Sul fronte strategico, lo Stretto di Hormuz torna a essere epicentro di tensioni. Il Comando militare iraniano Khatam al-Anbiya ha ribadito che il passaggio non è “un parco giochi per gli Stati Uniti”, ma territorio sotto sovranità della Repubblica islamica. Le navi commerciali, ha precisato, dovranno attenersi alle rotte designate, pena “una risposta immediata e decisa”. La presenza di caccia americani nell’area viene descritta come una “minaccia alla sicurezza dell’intera regione”.

Il ministro siriano al-Shaibani in Libano

In questo clima già saturo di tensioni, le parole di Donald Trump, che ha ipotizzato per Israele la possibilità di “delegare alla Siria la gestione di Hezbollah in Libano”, hanno rischiato di spalancare un nuovo fronte diplomatico. La dichiarazione improvvida del tycoon è stata subito smentita da Damasco, che ha inviato il ministro degli Esteri Asaad al-Shaibani a Beirut per ricucire lo strappo. L’incontro con il presidente libanese Joseph Aoun ha permesso di ribadire la volontà di rafforzare le relazioni bilaterali “sulla base del rispetto reciproco e del buon vicinato”. La delegazione siriana ha chiarito che le voci su un possibile intervento militare nel Paese dei Cedri sono “assolutamente infondate”, contribuendo a disinnescare una crisi molto pericolosa.

Prove di dialogo con gli sciiti libanesi

La visita di al-Shaibani ha incluso anche un colloquio con il presidente del Parlamento Nabih Berri, leader di Amal e alleato di Hezbollah, definito “eccellente” dal ministro siriano, che non ha escluso futuri incontri con il movimento sciita. Un segnale di distensione in un momento in cui la Siria è scossa da nuove esplosioni. Lo scoppio di una bomba in un caffè nel quartiere di al-Hijaz, nei pressi del Palazzo di Giustizia a Damasco, ha provocato diversi morti e feriti, generando panico e un immediato cordone di sicurezza.

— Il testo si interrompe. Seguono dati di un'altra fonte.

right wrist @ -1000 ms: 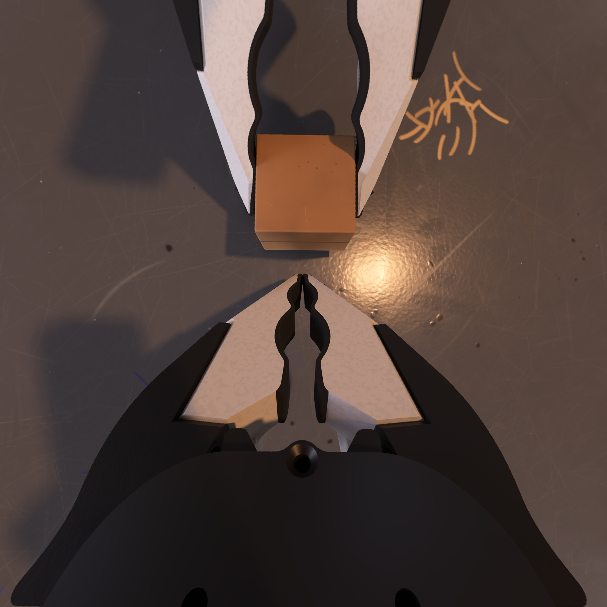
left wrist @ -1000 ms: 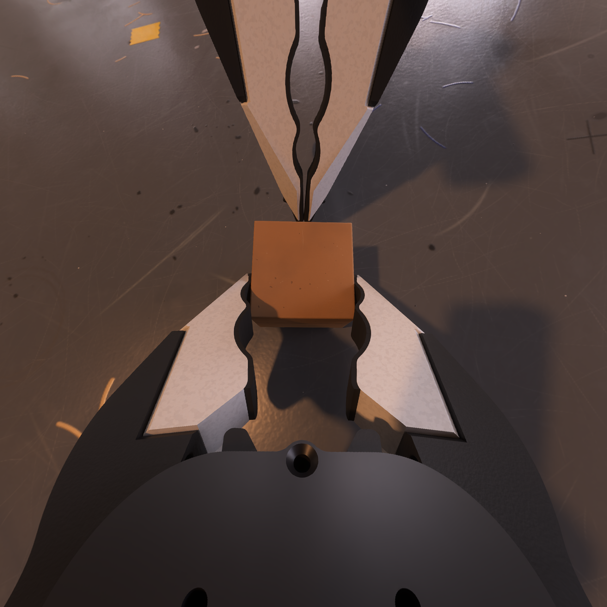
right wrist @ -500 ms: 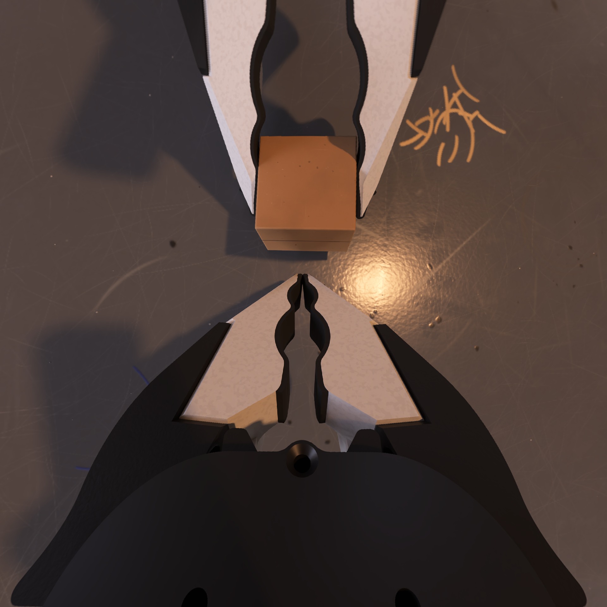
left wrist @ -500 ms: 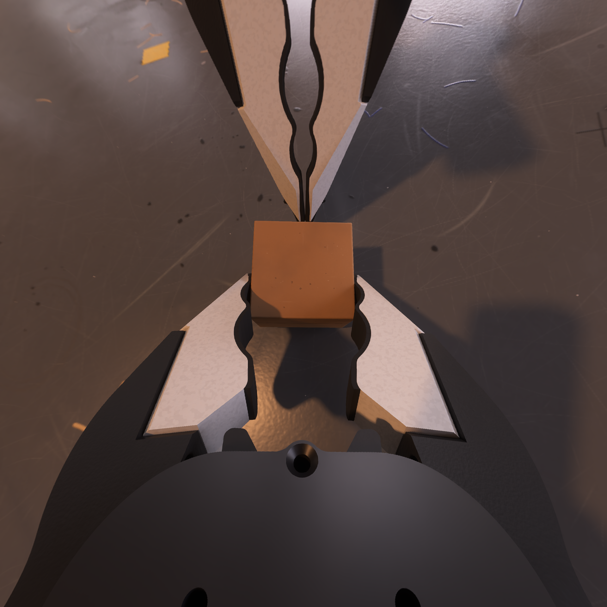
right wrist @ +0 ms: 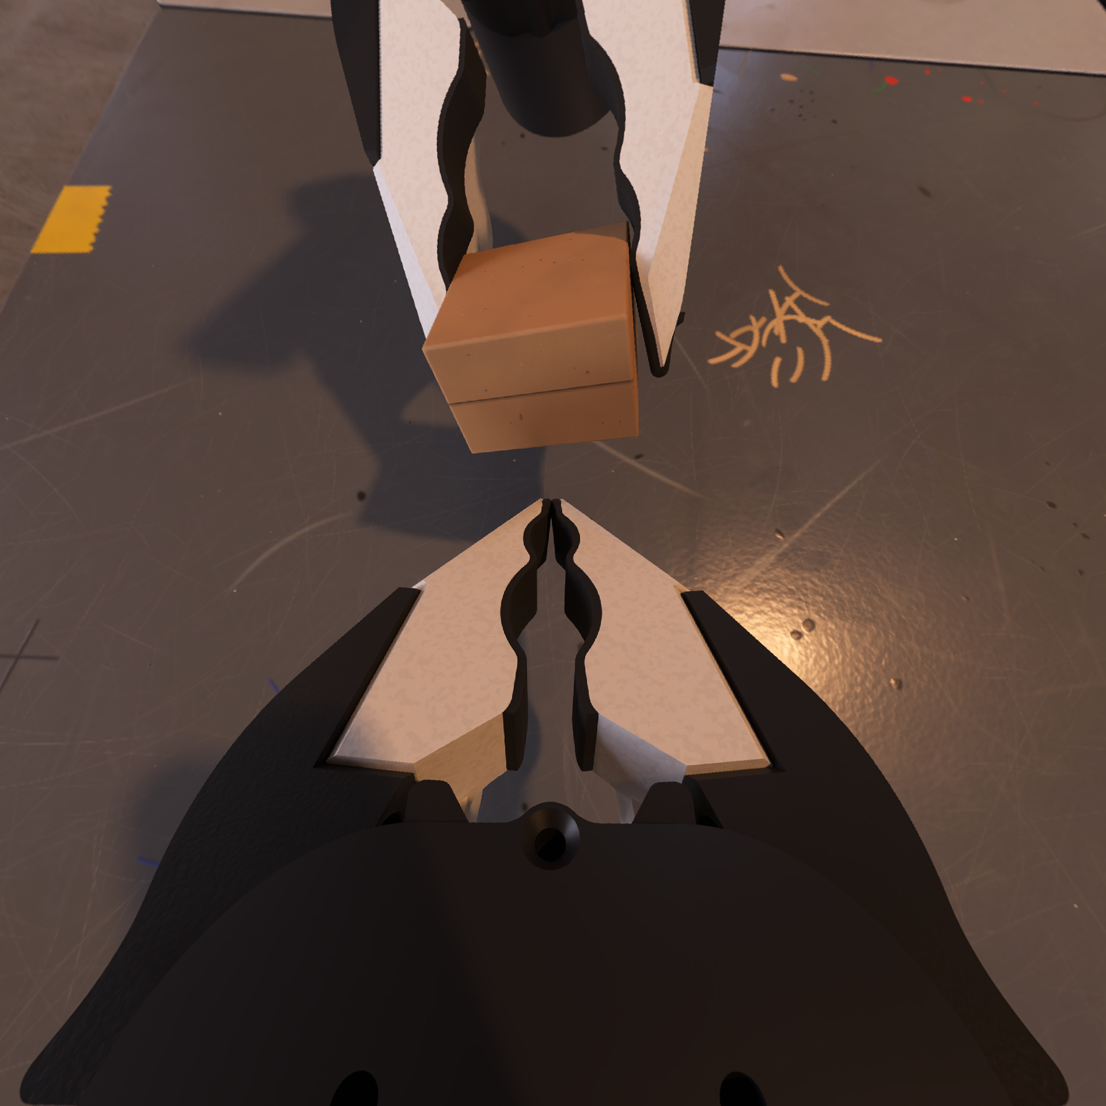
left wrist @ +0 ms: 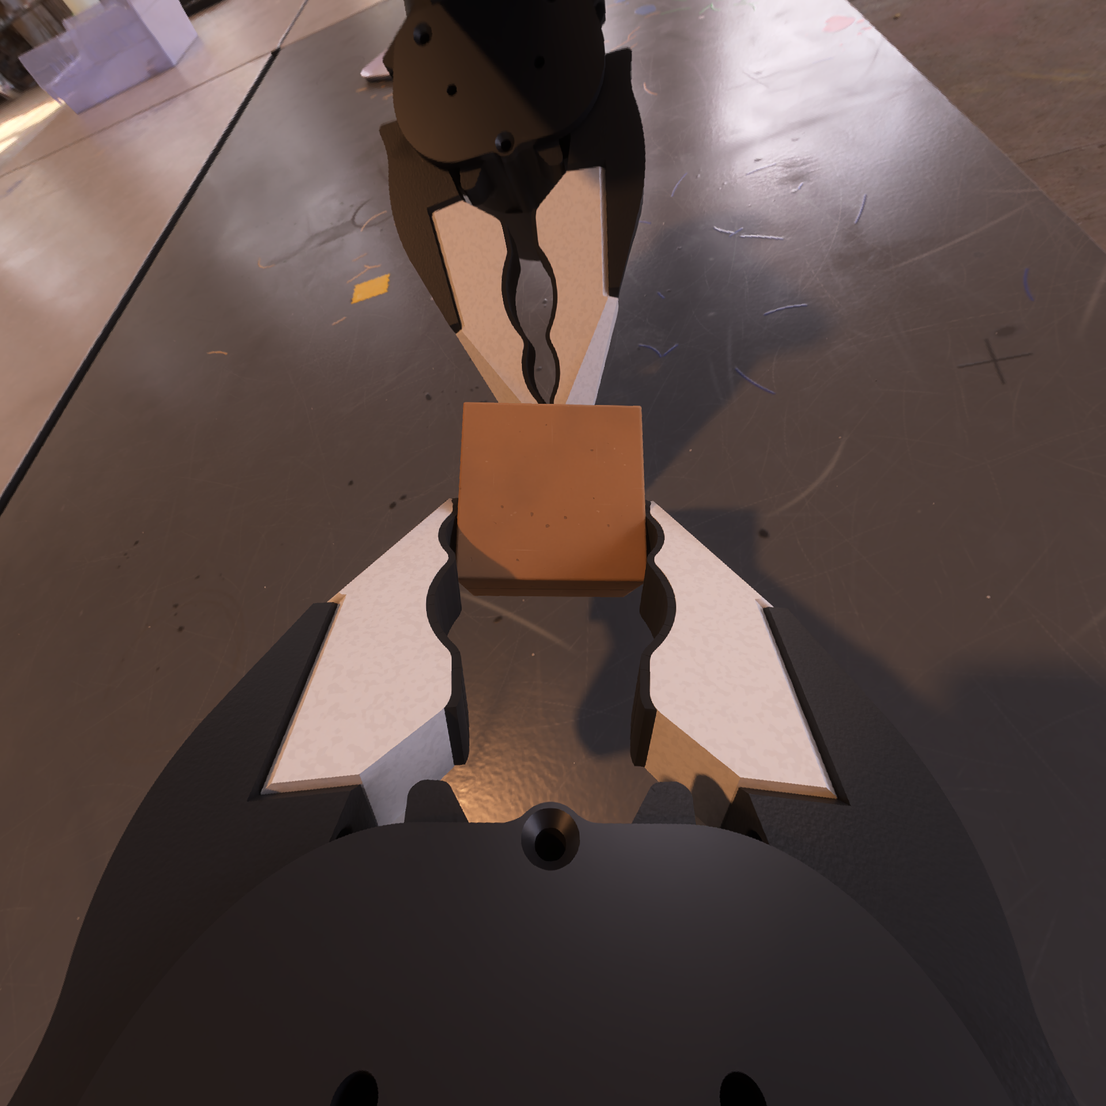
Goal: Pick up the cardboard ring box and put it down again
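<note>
The cardboard ring box is a small brown cube with a lid seam. My left gripper is shut on its two sides. In the right wrist view the box hangs tilted above the dark table, with its shadow below, between the left gripper's white fingers. My right gripper is shut and empty, its tips a little short of the box. It also shows in the left wrist view, pointing at the box's far edge.
The dark scratched table top has its left edge running diagonally. A yellow tape patch lies on it, also in the right wrist view. An orange scribble lies right of the box. A pale block stands beyond the table.
The box has left the table top and now hangs tilted in my left gripper. Both views have tilted up and show more of the table. My right gripper stays shut.
</note>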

Israele cerca di confutare la realtà dei fatti

Incurante di tutto, Israele continua a tentare di minimizzare la gravità della situazione umanitaria a Gaza. In un messaggio su X, il Cogat (l’unità del ministero della Difesa che coordina le attività nei Territori) ha sostenuto che “il 70-80% dei camion contiene cibo” e che “le quantità introdotte superano di gran lunga i bisogni nutrizionali della popolazione civile”. Una comunicazione che stride con le valutazioni di organismi indipendenti. Il cardinale Pierbattista Pizzaballa, l’Onu e decine di Ong denunciano da tempo una crisi profonda, dovuta agli accessi limitati e alla distribuzione insufficiente di viveri.

La distanza tra la propaganda dello Stato ebraico e le testimonianze sul terreno è evidente. Le autorità israeliane si muovono come dei piromani in una regione segnata da tensioni, equilibri fragili e una instabilità che può avvicinarsi a una soglia critica.